• Work to complete
Would you copy each line of the data below that has "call"?

• Extracted material

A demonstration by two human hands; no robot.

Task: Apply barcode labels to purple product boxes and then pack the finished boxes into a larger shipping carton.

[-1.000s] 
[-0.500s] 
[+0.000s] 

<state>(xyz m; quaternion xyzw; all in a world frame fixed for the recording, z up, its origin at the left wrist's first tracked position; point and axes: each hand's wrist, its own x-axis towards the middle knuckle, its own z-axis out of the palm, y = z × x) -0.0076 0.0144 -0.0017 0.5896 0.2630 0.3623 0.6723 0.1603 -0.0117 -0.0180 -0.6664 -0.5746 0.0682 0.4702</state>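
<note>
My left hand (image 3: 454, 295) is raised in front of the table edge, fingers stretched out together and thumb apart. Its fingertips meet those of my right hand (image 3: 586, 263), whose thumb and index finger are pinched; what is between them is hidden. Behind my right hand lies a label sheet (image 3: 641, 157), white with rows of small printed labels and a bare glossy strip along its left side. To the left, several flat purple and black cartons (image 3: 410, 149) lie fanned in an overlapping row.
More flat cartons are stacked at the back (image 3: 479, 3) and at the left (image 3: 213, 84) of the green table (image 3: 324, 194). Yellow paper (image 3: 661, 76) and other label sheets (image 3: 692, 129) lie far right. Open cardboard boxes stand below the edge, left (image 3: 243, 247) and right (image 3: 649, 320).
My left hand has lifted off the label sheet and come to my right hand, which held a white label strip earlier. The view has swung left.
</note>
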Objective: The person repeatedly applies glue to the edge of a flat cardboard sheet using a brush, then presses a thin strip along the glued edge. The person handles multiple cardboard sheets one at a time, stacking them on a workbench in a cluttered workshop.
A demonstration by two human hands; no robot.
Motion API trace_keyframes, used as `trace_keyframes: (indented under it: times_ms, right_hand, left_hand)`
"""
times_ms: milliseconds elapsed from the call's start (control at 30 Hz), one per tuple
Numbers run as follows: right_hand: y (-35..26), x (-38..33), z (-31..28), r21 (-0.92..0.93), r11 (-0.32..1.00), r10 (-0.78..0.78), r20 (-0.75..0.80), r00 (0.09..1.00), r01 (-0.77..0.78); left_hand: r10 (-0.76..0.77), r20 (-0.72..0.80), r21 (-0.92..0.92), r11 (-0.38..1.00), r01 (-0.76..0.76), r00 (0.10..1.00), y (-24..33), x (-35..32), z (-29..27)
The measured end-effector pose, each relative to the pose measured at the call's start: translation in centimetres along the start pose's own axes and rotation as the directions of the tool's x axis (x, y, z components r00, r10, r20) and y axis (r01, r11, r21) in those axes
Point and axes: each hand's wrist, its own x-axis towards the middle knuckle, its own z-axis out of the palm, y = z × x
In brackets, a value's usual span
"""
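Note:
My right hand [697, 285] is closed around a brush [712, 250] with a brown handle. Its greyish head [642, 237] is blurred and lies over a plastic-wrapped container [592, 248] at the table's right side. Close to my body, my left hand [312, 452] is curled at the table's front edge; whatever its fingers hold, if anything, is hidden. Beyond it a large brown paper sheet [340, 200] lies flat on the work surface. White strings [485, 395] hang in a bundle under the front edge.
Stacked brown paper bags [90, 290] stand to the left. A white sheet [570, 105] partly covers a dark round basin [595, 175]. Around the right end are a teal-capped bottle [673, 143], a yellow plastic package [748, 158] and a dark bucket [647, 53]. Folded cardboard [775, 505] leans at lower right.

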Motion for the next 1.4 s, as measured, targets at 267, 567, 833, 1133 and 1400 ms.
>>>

• Task output
times_ms: milliseconds elapsed from the call's start (control at 30 Hz), one per tuple
The measured end-effector pose, each relative to the pose measured at the call's start: translation in centimetres along the start pose's own axes and rotation as the directions of the tool's x axis (x, y, z components r00, r10, r20) and y axis (r01, r11, r21) in those axes

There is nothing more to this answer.